### WHAT YOU WILL DO
Please reproduce the data exactly and omit the pictures.

*** Opening SOURCE MATERIAL ***

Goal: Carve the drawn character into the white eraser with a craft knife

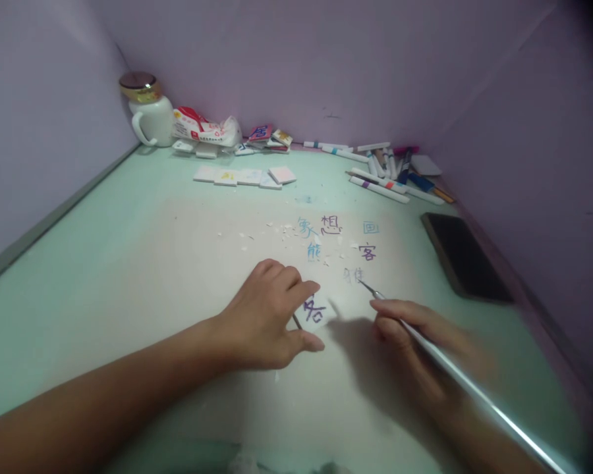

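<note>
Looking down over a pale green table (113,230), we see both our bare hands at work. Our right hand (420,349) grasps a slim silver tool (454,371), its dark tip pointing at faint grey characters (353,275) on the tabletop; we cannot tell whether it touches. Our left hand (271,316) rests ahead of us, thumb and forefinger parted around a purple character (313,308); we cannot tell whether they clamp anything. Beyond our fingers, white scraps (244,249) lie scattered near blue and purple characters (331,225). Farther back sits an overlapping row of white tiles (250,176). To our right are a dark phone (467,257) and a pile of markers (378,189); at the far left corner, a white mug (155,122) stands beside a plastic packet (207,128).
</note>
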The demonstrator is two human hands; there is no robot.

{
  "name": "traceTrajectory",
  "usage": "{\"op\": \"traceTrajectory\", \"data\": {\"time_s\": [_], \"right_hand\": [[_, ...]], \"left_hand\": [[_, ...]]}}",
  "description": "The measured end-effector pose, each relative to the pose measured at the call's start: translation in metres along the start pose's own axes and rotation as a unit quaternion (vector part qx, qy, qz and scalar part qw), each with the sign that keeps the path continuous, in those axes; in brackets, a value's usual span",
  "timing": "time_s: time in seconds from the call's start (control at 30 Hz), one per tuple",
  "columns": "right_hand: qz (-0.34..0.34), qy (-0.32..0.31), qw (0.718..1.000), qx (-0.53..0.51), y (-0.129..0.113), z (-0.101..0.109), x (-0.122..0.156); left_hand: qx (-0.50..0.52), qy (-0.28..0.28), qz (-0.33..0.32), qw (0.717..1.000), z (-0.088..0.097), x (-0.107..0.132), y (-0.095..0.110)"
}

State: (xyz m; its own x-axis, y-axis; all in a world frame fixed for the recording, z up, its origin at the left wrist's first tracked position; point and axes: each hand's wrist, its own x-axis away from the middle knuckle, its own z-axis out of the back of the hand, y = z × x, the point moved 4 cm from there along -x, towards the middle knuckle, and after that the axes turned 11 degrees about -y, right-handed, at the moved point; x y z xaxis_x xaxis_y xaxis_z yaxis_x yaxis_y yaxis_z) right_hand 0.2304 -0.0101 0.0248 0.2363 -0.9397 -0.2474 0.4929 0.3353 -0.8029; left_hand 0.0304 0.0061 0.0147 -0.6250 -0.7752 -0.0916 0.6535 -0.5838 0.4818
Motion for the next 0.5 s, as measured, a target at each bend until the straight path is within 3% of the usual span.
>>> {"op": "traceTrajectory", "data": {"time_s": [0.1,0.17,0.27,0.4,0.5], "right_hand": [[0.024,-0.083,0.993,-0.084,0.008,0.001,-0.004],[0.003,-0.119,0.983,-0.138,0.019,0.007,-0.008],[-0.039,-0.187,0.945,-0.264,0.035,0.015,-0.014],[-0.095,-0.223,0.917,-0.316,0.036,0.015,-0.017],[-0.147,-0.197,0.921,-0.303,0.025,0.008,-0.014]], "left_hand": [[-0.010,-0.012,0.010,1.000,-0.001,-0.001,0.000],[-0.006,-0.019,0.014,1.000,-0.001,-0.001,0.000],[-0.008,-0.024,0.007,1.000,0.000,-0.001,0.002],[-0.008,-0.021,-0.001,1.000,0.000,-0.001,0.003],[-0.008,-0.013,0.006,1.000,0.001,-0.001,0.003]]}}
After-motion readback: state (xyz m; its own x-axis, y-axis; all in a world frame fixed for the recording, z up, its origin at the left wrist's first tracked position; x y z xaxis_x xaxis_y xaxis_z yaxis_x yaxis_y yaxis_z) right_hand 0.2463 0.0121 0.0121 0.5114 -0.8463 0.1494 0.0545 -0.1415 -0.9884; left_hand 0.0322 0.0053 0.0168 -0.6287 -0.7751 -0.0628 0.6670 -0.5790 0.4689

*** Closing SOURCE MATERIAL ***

### WRITTEN RESPONSE
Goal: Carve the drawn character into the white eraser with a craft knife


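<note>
Looking down over a pale green table (113,230), we see both our bare hands at work. Our right hand (420,349) grasps a slim silver tool (454,371), its dark tip pointing at faint grey characters (353,275) on the tabletop; we cannot tell whether it touches. Our left hand (271,316) rests ahead of us, thumb and forefinger parted around a purple character (313,308); we cannot tell whether they clamp anything. Beyond our fingers, white scraps (244,249) lie scattered near blue and purple characters (331,225). Farther back sits an overlapping row of white tiles (250,176). To our right are a dark phone (467,257) and a pile of markers (378,189); at the far left corner, a white mug (155,122) stands beside a plastic packet (207,128).
</note>
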The demonstrator is two human hands; there is no robot.

{
  "name": "traceTrajectory",
  "usage": "{\"op\": \"traceTrajectory\", \"data\": {\"time_s\": [_], \"right_hand\": [[_, ...]], \"left_hand\": [[_, ...]]}}",
  "description": "The measured end-effector pose, each relative to the pose measured at the call's start: translation in metres along the start pose's own axes and rotation as a unit quaternion (vector part qx, qy, qz and scalar part qw), each with the sign that keeps the path continuous, in those axes; in brackets, a value's usual span",
  "timing": "time_s: time in seconds from the call's start (control at 30 Hz), one per tuple",
  "columns": "right_hand: qz (-0.34..0.34), qy (-0.32..0.31), qw (0.718..1.000), qx (-0.53..0.51), y (-0.129..0.113), z (-0.101..0.109), x (-0.122..0.156); left_hand: qx (-0.50..0.52), qy (-0.28..0.28), qz (-0.33..0.32), qw (0.717..1.000), z (-0.088..0.097), x (-0.107..0.132), y (-0.095..0.110)"
}

State: (xyz m; its own x-axis, y-axis; all in a world frame fixed for the recording, z up, its origin at the left wrist's first tracked position; point and axes: each hand's wrist, its own x-axis away from the middle knuckle, its own z-axis out of the back of the hand, y = z × x, the point moved 4 cm from there along -x, towards the middle knuckle, and after that the axes turned 11 degrees about -y, right-handed, at the moved point; x y z xaxis_x xaxis_y xaxis_z yaxis_x yaxis_y yaxis_z) right_hand 0.2304 -0.0101 0.0248 0.2363 -0.9397 -0.2474 0.4929 0.3353 -0.8029; left_hand 0.0304 0.0061 0.0147 -0.6250 -0.7752 -0.0916 0.6535 -0.5838 0.4818
Motion for the next 0.5 s, as measured, a target at each bend until the straight path is within 3% of the usual span.
>>> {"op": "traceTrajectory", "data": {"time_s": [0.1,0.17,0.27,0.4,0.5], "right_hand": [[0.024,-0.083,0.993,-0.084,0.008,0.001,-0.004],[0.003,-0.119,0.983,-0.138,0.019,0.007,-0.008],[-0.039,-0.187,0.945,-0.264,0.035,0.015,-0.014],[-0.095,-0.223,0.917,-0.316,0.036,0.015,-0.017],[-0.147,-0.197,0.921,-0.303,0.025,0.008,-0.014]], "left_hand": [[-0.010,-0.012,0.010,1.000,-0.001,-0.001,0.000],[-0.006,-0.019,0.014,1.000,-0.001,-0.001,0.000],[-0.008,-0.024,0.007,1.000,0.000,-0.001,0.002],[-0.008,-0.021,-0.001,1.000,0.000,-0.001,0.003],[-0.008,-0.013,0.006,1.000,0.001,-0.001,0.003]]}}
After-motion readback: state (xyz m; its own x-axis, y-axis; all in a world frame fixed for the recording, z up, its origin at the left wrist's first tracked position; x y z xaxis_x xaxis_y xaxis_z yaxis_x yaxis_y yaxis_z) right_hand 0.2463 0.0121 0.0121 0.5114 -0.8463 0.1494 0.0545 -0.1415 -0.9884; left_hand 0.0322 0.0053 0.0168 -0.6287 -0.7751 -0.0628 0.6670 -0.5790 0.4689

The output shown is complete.